• [EXERCISE INSTRUCTIONS]: Every line from the first one in the data below through the line holding "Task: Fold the" is to be written out exactly, with the pictures omitted.
━━━━━ DATA ━━━━━
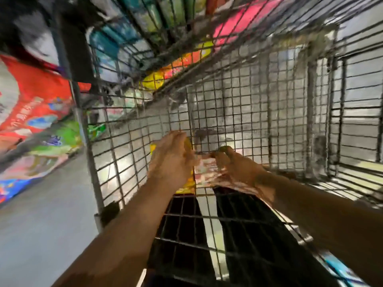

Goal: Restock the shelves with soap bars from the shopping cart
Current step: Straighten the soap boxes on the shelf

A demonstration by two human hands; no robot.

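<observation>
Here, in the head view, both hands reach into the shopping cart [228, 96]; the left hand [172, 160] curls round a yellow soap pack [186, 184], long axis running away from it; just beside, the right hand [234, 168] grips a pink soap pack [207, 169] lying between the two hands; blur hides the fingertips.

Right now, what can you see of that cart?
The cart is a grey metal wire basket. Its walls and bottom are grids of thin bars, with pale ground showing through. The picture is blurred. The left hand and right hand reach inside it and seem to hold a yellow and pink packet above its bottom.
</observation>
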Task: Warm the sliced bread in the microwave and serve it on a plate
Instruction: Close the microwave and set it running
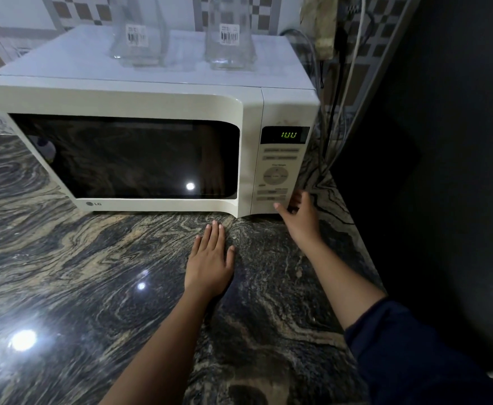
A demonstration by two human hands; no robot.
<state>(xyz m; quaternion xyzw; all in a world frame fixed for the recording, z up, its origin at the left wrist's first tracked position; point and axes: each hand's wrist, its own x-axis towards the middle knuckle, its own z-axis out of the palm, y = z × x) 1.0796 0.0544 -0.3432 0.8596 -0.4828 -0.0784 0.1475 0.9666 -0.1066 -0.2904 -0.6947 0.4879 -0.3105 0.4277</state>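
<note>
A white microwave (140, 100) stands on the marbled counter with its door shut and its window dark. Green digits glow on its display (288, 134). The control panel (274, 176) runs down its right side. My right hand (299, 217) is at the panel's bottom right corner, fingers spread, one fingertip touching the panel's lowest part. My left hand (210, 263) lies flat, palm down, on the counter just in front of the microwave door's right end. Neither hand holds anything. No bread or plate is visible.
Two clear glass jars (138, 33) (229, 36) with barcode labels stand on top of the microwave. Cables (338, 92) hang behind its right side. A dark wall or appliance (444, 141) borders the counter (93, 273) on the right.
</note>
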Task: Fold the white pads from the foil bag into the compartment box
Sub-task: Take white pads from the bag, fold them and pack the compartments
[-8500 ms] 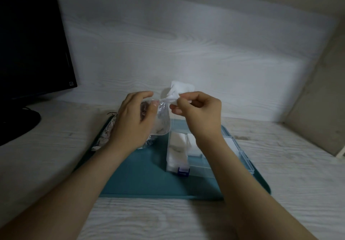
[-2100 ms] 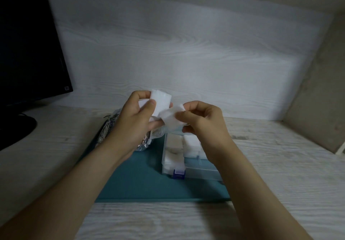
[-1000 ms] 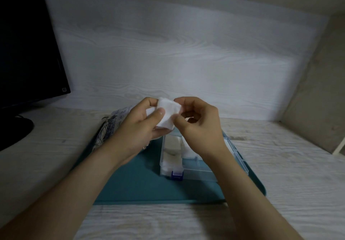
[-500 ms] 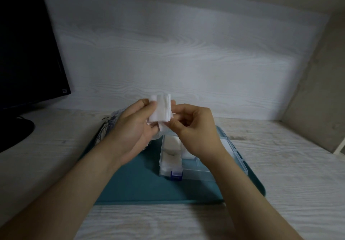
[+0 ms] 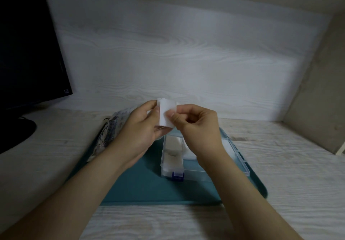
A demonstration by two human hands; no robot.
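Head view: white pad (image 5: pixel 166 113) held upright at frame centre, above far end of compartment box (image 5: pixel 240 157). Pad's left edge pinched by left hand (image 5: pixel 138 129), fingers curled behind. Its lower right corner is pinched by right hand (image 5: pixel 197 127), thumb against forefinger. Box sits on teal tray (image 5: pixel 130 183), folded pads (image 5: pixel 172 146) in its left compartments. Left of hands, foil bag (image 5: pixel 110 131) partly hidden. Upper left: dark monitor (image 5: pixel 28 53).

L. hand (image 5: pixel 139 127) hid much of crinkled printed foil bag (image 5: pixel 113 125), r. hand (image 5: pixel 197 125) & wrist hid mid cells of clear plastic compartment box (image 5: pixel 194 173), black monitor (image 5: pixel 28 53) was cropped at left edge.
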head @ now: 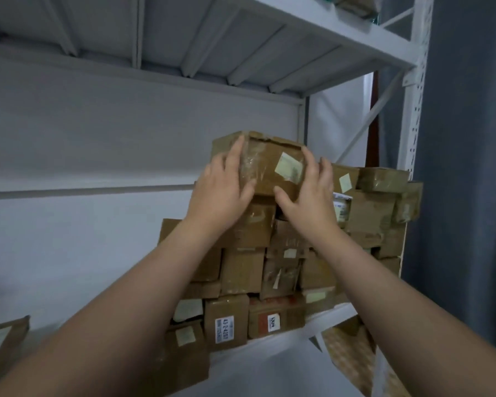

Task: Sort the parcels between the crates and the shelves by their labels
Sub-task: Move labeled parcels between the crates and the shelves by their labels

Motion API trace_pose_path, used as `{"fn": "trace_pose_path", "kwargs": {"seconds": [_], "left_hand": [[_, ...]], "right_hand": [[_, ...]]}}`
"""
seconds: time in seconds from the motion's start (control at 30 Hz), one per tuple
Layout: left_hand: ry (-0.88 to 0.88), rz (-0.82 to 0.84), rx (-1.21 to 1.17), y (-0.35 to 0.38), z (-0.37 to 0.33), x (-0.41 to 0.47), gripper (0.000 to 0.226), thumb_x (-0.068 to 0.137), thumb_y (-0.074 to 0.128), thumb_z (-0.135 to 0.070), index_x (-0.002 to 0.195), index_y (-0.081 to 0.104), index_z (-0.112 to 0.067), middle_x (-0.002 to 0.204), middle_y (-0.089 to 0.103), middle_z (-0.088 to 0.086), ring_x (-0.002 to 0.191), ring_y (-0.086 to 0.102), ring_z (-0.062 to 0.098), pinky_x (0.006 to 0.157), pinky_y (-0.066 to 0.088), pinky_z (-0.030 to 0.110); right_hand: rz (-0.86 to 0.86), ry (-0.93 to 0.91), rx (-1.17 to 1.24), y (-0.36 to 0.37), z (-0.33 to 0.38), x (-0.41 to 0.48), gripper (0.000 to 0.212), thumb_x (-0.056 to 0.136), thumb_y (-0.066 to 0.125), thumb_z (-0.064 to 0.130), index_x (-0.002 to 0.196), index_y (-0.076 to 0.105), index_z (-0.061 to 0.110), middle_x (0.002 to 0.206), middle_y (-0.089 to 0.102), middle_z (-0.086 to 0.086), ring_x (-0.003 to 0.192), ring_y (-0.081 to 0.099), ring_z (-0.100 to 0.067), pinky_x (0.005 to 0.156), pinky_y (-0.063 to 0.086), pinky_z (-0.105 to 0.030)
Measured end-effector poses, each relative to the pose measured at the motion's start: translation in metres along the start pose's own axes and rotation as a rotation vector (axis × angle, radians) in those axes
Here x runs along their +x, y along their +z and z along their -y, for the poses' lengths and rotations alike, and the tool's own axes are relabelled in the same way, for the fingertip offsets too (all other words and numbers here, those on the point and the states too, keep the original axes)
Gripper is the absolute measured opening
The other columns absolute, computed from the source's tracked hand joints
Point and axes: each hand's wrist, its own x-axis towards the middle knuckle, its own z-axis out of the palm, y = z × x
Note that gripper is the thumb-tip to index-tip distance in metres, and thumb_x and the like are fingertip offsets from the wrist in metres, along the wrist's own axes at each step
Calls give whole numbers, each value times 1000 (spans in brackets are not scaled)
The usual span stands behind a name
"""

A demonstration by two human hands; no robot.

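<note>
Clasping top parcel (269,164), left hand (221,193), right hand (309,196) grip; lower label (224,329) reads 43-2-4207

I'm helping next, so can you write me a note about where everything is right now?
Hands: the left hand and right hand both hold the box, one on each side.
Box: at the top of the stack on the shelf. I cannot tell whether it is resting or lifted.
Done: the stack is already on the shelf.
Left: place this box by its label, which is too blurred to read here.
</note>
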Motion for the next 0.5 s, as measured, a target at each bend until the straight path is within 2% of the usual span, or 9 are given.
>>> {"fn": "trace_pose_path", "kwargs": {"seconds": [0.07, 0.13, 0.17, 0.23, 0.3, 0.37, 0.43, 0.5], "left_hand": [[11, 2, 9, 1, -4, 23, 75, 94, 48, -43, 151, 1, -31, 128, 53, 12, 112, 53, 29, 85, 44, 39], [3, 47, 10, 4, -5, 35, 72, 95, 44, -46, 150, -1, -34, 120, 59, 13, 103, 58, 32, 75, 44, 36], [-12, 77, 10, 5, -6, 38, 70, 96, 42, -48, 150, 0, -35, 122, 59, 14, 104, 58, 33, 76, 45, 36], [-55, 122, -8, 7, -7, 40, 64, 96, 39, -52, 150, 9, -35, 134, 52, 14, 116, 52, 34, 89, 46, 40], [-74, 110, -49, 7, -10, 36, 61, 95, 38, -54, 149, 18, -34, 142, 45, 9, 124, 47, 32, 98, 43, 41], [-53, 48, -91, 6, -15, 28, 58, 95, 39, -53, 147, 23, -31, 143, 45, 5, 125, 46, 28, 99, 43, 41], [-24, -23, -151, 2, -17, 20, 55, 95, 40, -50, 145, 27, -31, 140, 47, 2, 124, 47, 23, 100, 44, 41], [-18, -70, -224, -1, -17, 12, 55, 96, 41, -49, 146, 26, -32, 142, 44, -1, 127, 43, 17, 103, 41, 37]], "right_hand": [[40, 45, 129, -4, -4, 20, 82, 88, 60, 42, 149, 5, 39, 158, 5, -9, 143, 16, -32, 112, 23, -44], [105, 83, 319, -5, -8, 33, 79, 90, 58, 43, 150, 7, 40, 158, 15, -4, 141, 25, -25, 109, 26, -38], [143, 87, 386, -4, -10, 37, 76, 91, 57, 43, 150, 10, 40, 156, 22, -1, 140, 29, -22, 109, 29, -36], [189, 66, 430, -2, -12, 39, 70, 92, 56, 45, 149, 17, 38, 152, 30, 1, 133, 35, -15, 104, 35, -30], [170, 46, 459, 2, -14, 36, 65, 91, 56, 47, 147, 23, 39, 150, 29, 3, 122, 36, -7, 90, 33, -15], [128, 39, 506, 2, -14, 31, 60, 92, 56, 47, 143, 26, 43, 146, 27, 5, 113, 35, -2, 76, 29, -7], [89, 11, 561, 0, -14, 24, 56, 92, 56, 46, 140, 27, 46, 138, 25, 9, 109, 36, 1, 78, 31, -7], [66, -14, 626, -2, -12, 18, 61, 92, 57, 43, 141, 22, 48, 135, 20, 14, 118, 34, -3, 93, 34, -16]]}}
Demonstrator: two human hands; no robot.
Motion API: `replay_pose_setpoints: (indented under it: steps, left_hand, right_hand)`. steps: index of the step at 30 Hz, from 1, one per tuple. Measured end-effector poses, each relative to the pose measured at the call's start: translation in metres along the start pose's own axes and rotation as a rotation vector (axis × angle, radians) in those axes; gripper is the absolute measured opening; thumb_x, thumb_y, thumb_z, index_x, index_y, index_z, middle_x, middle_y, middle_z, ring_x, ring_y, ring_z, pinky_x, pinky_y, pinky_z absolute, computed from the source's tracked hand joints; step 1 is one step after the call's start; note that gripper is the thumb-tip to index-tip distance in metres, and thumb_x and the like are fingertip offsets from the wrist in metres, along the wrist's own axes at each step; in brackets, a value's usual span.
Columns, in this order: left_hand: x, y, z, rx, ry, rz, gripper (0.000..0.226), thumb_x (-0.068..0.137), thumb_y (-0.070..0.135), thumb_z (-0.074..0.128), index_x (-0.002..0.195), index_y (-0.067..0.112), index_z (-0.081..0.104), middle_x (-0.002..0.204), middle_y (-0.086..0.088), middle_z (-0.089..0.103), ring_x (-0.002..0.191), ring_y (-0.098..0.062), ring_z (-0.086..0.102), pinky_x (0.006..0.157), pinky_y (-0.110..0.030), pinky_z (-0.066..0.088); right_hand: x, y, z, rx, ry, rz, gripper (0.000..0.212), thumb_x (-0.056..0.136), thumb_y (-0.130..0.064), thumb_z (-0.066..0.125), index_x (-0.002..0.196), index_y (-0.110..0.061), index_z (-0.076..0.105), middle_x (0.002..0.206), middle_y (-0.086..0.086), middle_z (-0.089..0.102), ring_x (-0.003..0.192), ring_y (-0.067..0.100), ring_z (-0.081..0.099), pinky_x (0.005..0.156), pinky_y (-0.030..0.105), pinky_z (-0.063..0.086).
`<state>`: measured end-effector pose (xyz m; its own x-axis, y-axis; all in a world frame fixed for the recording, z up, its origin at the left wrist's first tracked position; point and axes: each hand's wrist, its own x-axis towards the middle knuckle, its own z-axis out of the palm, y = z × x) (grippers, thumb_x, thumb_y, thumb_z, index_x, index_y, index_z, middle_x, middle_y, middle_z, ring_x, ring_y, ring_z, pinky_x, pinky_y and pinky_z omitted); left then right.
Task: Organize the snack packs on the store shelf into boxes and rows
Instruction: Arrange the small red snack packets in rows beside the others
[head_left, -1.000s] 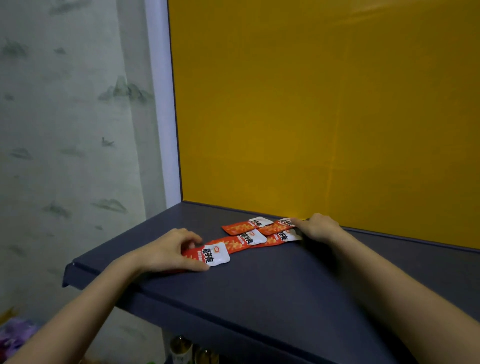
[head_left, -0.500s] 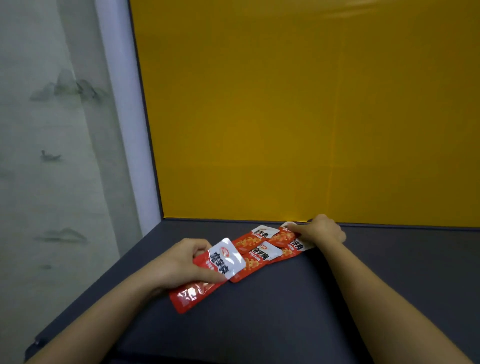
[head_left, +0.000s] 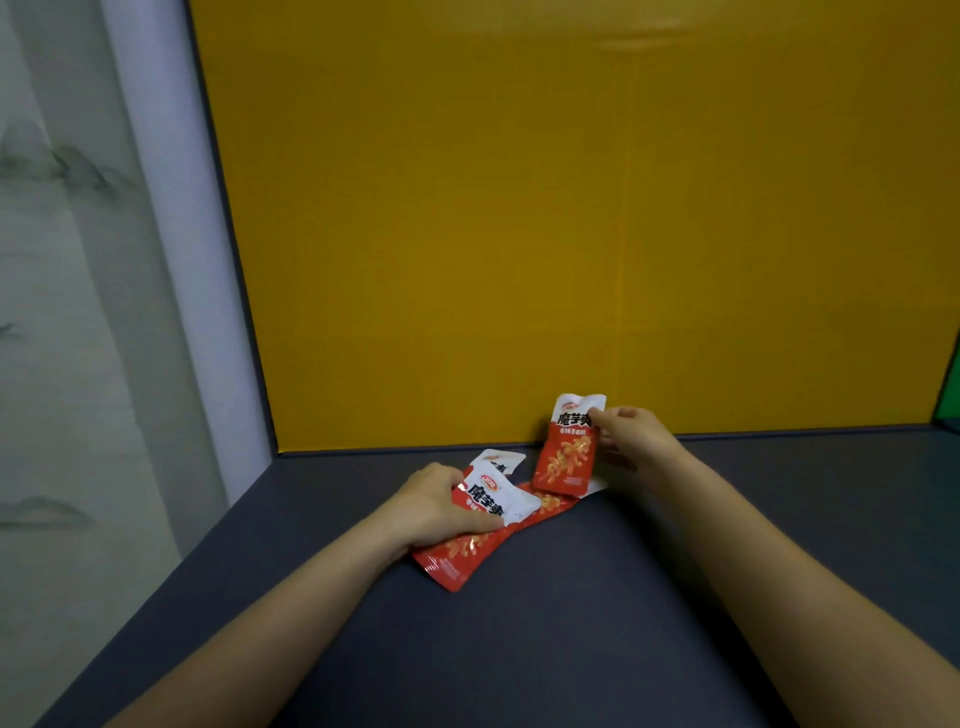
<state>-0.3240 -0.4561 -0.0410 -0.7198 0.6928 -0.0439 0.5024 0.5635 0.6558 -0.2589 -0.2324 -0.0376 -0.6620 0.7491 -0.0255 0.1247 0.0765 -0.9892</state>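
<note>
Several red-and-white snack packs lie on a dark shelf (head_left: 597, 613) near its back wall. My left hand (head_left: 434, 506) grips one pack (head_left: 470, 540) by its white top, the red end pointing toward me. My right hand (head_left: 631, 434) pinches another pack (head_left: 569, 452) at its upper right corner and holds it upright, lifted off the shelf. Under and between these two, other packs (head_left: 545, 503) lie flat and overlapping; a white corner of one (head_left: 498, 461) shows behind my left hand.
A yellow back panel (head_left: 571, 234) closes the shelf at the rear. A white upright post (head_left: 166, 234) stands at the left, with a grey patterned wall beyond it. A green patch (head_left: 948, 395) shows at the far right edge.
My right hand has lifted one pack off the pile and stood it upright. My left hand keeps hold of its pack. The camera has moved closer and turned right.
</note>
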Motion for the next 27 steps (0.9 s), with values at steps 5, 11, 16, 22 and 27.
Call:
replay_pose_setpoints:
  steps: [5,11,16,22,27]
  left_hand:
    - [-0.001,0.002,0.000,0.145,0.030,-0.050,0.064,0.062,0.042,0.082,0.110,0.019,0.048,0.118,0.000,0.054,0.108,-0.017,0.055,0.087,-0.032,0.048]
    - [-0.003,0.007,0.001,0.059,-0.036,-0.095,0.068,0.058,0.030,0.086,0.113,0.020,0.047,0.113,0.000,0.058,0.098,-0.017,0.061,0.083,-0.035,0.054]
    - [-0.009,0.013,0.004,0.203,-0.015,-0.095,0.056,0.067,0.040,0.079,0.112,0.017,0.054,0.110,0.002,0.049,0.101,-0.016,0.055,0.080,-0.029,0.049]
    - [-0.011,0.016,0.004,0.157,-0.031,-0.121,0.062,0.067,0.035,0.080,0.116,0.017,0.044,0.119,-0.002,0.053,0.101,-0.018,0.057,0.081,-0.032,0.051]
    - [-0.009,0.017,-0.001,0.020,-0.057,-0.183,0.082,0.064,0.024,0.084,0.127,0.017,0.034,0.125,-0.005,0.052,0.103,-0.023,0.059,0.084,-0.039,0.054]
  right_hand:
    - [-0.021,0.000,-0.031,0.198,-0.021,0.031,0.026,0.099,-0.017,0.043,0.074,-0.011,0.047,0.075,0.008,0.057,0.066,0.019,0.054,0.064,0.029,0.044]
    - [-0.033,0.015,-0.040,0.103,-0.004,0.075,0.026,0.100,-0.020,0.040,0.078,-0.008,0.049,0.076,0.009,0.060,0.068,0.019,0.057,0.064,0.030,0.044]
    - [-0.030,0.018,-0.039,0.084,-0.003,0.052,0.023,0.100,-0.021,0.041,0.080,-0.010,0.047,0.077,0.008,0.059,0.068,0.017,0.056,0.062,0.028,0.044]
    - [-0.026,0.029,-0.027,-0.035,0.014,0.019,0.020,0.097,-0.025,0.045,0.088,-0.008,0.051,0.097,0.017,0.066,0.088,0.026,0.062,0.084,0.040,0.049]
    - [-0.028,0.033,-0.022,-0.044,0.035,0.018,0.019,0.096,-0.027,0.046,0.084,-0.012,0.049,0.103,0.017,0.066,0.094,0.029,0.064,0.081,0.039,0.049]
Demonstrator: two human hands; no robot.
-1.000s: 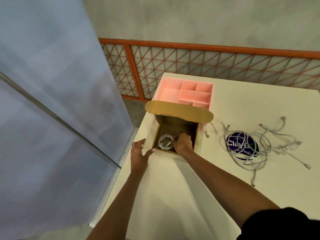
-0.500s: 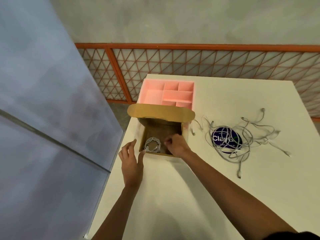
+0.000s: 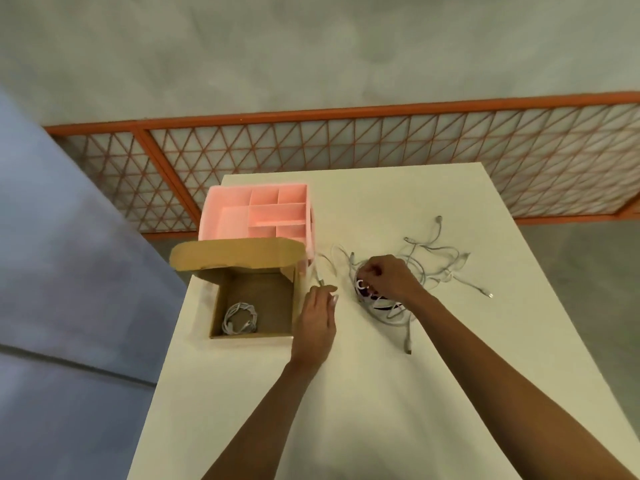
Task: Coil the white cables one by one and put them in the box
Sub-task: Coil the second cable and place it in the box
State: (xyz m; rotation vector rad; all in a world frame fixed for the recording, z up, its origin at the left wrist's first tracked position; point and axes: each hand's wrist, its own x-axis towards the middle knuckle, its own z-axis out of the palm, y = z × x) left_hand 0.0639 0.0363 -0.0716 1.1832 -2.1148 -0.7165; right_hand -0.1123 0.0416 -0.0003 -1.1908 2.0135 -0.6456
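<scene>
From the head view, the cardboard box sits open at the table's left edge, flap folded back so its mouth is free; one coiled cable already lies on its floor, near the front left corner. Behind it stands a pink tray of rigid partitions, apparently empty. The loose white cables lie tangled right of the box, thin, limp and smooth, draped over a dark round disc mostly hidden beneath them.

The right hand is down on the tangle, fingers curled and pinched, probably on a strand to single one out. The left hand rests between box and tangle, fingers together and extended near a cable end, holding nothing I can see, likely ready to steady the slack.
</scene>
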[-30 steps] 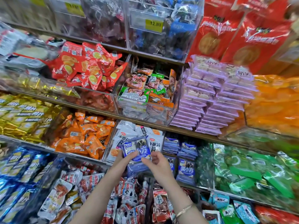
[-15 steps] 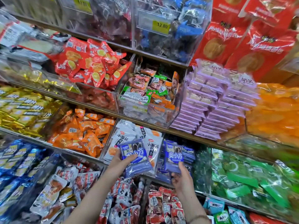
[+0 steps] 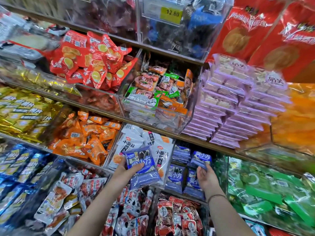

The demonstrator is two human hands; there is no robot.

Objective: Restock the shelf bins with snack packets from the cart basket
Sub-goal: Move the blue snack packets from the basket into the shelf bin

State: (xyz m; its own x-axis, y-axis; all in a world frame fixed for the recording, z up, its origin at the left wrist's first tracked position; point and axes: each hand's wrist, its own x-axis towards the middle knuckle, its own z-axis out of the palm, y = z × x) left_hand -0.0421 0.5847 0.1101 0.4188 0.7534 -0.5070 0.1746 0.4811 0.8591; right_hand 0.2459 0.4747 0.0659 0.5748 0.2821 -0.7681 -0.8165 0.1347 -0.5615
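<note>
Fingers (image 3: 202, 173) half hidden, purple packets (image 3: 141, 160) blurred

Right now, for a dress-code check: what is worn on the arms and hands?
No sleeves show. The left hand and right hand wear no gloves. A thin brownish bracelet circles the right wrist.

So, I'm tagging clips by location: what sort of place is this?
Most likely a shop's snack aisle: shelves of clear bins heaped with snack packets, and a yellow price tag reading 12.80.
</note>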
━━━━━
• [OUTPUT FOR THIS EXERCISE]:
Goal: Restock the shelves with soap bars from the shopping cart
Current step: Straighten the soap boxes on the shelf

A demonstration by two human hands; no robot.

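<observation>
Here, in the head view, both hands reach into the shopping cart [228, 96]; the left hand [172, 160] curls round a yellow soap pack [186, 184], long axis running away from it; just beside, the right hand [234, 168] grips a pink soap pack [207, 169] lying between the two hands; blur hides the fingertips.

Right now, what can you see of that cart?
The cart is a grey metal wire basket. Its walls and bottom are grids of thin bars, with pale ground showing through. The picture is blurred. The left hand and right hand reach inside it and seem to hold a yellow and pink packet above its bottom.
</observation>
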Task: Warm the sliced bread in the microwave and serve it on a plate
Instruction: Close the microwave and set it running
A demonstration by two human hands; no robot.
<state>(xyz m; quaternion xyzw; all in a world frame fixed for the recording, z up, its origin at the left wrist's first tracked position; point and axes: each hand's wrist, its own x-axis towards the middle knuckle, its own z-axis out of the palm, y = z × x) 1.0796 0.0544 -0.3432 0.8596 -0.4828 -0.0784 0.1475 0.9666 -0.1066 -0.2904 -0.6947 0.4879 -0.3105 0.4277</state>
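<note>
A white microwave (140, 100) stands on the marbled counter with its door shut and its window dark. Green digits glow on its display (288, 134). The control panel (274, 176) runs down its right side. My right hand (299, 217) is at the panel's bottom right corner, fingers spread, one fingertip touching the panel's lowest part. My left hand (210, 263) lies flat, palm down, on the counter just in front of the microwave door's right end. Neither hand holds anything. No bread or plate is visible.
Two clear glass jars (138, 33) (229, 36) with barcode labels stand on top of the microwave. Cables (338, 92) hang behind its right side. A dark wall or appliance (444, 141) borders the counter (93, 273) on the right.
</note>
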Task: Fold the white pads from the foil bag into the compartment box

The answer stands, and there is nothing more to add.